Sovereign Metals (ASX: SVM; LSE-A: SVML; US-OTC: SVMLF) said Wednesday heavy rare earth-rich monazite confirmed in four planned pits at its Kasiya project in Malawi could open a third revenue stream from material now destined for tailings. Shares rose.
Those pits fall in the definitive feasibility study (DFS) defined mine plan based on rutile and by-product graphite alone. Assays for dysprosium-terbium (DyTb) and yttrium oxide ratios in Kasiya’s total rare earth oxide basket came in at 2.5% and 11.8%, compared with 0.4% and 1.7% across the world’s five largest rare earth producers, according to the company. Near-surface samples returned up to 3.1% DyTb and 17.2% yttrium.
“The recovery of monazite could add about $60 million (C$83 million) per annum to EBITDA with relatively little additional operating cost,” John Meyer, an analyst at London-based brokerage SP Angel, John Meyer, said in a note Wednesday. “While the recovery of the monazite adds to the strategic nature of the Kasiya project it will add materially to the project value.”

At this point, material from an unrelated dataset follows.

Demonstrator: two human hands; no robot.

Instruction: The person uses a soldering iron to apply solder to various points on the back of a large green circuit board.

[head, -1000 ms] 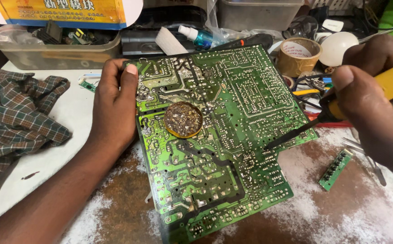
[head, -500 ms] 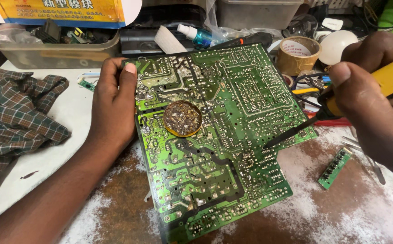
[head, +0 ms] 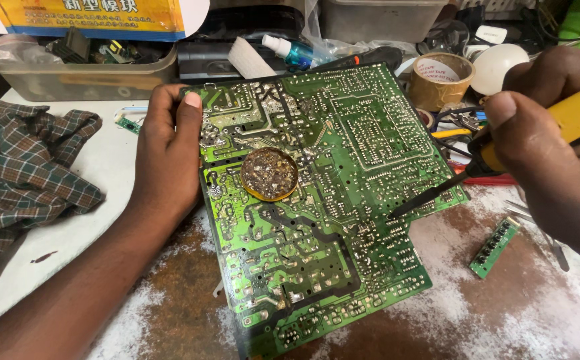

Using an 8% discount rate, Rio Tinto- (ASX, NYSE, LSE: RIO) backed Sovereign’s DFS last month pinned a pre-tax net present value to Kasiya of $2.32 billion, generating average annual cash flow of $409 million. It didn’t disclose an after-tax NPV. Rio owns 19.9% of Sovereign.
USA Rare Earth’s (Nasdaq: USAR) $2.8 billion (C$3.9 billion) deal to buy last month of Brazil’s Serra Verde rare earths project — which is propped by a 15-year U.S. government-backed offtake with floor pricing — is a sign Western buyers will pay up for non-Chinese supply, Sovereign says.
Sovereign’s shares rose 9% to close at 36.5 pence in London Wednesday. The company has a £239 million (C$443.8 million) market capitalization.
Valuable earth
Permanent magnets that use Dy and Tb perform better at high temperatures in electric drivetrains, wind turbines and defence systems. Yttrium goes into aerospace coatings, radar, lasers and semiconductors. China controls about 95% of Dy and Tb output, Sovereign said.
An independent study values Kasiya’s monazite concentrate at $16,000 a tonne in a base case and $19,000 in a high case, versus an April Shanghai benchmark of $6,142 a tonne for comparable monazite, the company said.
“These results confirm that the monazite-hosted rare earth content first reported in January is present in pits scheduled for the early years of production at Kasiya,” CEO Frank Eagar said in a regulatory filing. “These elements appear to be recoverable from the current tailings stream of our DFS flowsheet.”
The company still has to prove recoveries, saleable volumes and how it will handle uranium and thorium in monazite. It says the mineral sits in the existing non-conductor tailings stream, which means little extra processing is required rather than a new flow sheet.
Graphite advantage
Kasiya is considered the world’s largest known rutile resource. Kasiya hosts an indicated and measured resource of 3.43 billion tonnes grading 0.77% rutile and 1.09% total graphitic carbon for 26.3 million tonnes of contained rutile and 37.3 million tonnes of contained graphite. The reserve totals 536 million tonnes grading 0.95% rutile and 1.56% total graphitic carbon for 5.09 million tonnes of rutile and 8.35 million tonnes of contained graphite.
The DFS pegged steady-state output at an average 246,000 tonnes of rutile and 265,000 tonnes of graphite per year, with the additional cost of by-product graphite estimated at $241 a tonne. Sovereign defines this as the cost to produce and transport 1 tonne of graphite concentrate to port after deducting the share of the total production costs of rutile, which is the mine’s main product.
Since graphite is a by-product at Kasiya, Sovereign says that lets it target graphite below the Chinese weighted average cost of $257 a tonne, producing 96%-98% carbon concentrate and 68% of flakes in medium, large and jumbo sizes.